Task directions:
Nothing after the line containing "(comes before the" belongs in the answer; write out exactly every line from the start of the material up to it, including it.

Task inputs:
━━━━━━━━━━
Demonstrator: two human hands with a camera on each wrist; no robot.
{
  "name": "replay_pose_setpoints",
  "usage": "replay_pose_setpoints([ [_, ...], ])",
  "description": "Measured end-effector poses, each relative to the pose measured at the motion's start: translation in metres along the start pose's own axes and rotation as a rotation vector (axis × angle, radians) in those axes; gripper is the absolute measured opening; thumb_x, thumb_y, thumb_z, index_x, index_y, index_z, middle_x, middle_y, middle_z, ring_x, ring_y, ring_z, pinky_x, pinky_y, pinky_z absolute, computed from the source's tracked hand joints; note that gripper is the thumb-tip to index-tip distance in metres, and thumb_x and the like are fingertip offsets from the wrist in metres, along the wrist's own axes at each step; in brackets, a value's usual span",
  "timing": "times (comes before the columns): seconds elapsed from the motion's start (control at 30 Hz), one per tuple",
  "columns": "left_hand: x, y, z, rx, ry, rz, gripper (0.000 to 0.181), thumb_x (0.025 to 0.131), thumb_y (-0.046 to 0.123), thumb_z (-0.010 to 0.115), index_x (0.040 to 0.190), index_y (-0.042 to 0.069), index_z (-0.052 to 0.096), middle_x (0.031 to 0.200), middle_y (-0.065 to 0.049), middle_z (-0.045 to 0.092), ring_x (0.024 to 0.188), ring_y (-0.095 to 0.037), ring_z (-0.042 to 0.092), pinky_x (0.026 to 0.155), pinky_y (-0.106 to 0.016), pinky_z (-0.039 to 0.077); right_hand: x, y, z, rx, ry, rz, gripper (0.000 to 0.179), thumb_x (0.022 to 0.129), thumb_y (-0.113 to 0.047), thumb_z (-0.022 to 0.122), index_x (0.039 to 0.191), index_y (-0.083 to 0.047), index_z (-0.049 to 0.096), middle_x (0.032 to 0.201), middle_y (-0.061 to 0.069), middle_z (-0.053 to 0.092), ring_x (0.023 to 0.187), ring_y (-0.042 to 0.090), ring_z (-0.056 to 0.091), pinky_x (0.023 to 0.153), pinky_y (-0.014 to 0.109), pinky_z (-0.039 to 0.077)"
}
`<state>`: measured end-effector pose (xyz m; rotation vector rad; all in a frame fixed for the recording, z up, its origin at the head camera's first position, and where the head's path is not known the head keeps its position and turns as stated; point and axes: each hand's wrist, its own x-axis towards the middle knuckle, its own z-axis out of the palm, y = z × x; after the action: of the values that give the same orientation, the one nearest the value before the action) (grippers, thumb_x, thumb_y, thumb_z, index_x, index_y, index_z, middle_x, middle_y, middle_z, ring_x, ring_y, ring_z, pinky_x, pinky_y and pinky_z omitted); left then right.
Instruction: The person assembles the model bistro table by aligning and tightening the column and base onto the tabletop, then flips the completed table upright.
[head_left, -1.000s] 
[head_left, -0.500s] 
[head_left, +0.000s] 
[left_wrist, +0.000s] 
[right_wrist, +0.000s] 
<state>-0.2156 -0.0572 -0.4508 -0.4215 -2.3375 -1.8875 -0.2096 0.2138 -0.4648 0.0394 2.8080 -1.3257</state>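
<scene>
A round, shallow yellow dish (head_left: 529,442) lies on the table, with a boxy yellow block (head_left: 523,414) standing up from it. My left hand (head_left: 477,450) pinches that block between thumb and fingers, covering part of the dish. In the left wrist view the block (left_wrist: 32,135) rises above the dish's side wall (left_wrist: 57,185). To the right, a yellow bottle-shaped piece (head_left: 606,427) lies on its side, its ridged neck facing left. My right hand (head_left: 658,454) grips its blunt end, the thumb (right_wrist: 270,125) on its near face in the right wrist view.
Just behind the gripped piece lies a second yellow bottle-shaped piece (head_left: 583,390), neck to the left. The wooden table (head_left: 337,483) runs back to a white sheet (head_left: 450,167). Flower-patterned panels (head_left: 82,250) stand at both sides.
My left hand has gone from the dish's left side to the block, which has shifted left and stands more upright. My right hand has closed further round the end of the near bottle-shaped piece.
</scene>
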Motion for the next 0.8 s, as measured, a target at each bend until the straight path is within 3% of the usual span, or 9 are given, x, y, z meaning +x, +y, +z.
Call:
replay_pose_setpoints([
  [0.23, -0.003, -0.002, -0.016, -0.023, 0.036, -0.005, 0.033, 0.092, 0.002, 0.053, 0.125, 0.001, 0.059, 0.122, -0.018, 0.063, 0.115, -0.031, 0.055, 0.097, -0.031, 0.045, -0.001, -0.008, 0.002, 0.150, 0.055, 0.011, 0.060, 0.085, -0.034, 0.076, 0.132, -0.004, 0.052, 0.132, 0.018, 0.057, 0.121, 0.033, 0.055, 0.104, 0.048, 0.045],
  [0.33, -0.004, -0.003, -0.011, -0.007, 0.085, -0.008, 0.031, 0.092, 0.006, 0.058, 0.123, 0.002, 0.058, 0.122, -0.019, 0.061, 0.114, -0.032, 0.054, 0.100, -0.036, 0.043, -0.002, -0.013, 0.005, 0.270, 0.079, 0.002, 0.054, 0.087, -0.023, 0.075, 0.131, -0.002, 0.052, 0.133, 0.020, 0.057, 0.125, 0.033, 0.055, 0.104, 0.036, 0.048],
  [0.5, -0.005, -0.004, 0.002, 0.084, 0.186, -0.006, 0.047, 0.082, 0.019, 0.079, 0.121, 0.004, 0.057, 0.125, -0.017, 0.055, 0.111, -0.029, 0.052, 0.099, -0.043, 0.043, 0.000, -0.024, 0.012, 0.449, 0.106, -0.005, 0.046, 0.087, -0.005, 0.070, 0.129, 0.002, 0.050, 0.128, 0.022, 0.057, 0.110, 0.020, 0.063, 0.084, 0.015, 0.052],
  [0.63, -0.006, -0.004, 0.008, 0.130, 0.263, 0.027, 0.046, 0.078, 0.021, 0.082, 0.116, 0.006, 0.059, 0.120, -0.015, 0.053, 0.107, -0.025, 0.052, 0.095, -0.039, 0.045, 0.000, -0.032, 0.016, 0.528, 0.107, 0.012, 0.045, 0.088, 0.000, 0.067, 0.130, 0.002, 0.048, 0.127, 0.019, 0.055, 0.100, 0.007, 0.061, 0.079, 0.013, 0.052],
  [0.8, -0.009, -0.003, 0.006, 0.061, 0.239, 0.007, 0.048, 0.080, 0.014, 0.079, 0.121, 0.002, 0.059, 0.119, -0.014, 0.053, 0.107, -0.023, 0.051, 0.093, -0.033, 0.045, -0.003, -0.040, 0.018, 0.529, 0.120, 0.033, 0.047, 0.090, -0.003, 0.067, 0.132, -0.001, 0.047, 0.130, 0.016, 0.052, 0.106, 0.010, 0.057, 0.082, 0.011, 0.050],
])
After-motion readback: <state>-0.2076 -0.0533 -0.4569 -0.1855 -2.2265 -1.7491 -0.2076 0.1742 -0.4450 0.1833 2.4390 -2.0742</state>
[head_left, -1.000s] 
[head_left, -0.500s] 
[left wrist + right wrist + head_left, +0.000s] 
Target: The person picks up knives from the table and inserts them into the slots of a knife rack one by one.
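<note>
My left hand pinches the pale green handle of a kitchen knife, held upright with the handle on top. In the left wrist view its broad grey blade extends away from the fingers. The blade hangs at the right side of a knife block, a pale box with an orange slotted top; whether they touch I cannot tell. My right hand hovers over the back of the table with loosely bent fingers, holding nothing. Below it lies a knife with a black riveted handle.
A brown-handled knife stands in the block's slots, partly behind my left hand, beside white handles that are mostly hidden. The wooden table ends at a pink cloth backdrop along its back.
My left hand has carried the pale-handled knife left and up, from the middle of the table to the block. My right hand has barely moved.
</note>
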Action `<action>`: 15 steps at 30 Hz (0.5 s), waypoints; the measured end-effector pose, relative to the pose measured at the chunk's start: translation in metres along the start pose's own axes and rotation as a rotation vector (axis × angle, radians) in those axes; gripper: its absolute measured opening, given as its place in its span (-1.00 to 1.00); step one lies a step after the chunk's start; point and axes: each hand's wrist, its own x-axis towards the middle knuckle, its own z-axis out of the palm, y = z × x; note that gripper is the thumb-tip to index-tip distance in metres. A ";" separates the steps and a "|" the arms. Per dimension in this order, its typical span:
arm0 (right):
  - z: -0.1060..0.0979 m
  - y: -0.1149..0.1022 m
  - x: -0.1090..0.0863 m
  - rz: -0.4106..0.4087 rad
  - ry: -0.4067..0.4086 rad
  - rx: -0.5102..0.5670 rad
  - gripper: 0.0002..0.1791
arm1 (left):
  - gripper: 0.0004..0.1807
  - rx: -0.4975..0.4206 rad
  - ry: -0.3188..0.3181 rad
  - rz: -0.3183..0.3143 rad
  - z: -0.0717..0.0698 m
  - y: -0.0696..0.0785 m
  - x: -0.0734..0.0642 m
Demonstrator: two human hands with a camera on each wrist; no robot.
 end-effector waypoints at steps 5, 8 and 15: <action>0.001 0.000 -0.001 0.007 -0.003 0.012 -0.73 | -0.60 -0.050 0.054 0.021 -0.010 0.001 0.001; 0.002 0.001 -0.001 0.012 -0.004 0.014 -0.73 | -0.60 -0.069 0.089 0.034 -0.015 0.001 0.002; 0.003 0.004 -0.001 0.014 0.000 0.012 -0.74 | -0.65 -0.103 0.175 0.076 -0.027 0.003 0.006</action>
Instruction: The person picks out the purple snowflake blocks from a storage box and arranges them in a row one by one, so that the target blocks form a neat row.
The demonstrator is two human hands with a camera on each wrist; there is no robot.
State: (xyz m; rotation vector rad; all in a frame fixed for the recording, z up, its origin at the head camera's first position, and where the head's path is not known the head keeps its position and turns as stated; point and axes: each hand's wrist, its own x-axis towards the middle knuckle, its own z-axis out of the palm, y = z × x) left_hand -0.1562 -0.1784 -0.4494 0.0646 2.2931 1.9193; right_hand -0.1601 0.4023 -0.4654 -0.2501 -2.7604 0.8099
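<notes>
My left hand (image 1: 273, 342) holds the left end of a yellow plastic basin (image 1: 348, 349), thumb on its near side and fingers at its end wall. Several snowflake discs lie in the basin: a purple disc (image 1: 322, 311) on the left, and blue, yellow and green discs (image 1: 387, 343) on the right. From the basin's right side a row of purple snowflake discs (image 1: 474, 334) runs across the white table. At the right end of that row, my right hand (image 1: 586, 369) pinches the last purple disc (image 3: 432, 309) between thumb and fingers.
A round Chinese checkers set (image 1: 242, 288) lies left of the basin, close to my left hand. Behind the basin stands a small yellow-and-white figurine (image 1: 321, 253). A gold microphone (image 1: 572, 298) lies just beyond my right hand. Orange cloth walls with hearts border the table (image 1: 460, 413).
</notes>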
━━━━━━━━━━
Task answer:
Demonstrator: two human hands with a camera on each wrist; no robot.
{
  "name": "replay_pose_setpoints",
  "usage": "replay_pose_setpoints([ [_, ...], ])",
  "description": "Measured end-effector poses, each relative to the pose measured at the motion's start: translation in metres along the start pose's own axes and rotation as a rotation vector (axis × angle, radians) in those axes; gripper is the absolute measured opening; thumb_x, thumb_y, thumb_z, index_x, index_y, index_z, middle_x, middle_y, middle_z, ring_x, ring_y, ring_z, pinky_x, pinky_y, pinky_z absolute, computed from the source's tracked hand joints; note that gripper is the thumb-tip to index-tip distance in metres, and thumb_x and the like are fingertip offsets from the wrist in metres, along the wrist's own axes at each step; in brackets, a value's usual span",
  "timing": "times (comes before the columns): seconds elapsed from the motion's start (control at 30 Hz), one per tuple",

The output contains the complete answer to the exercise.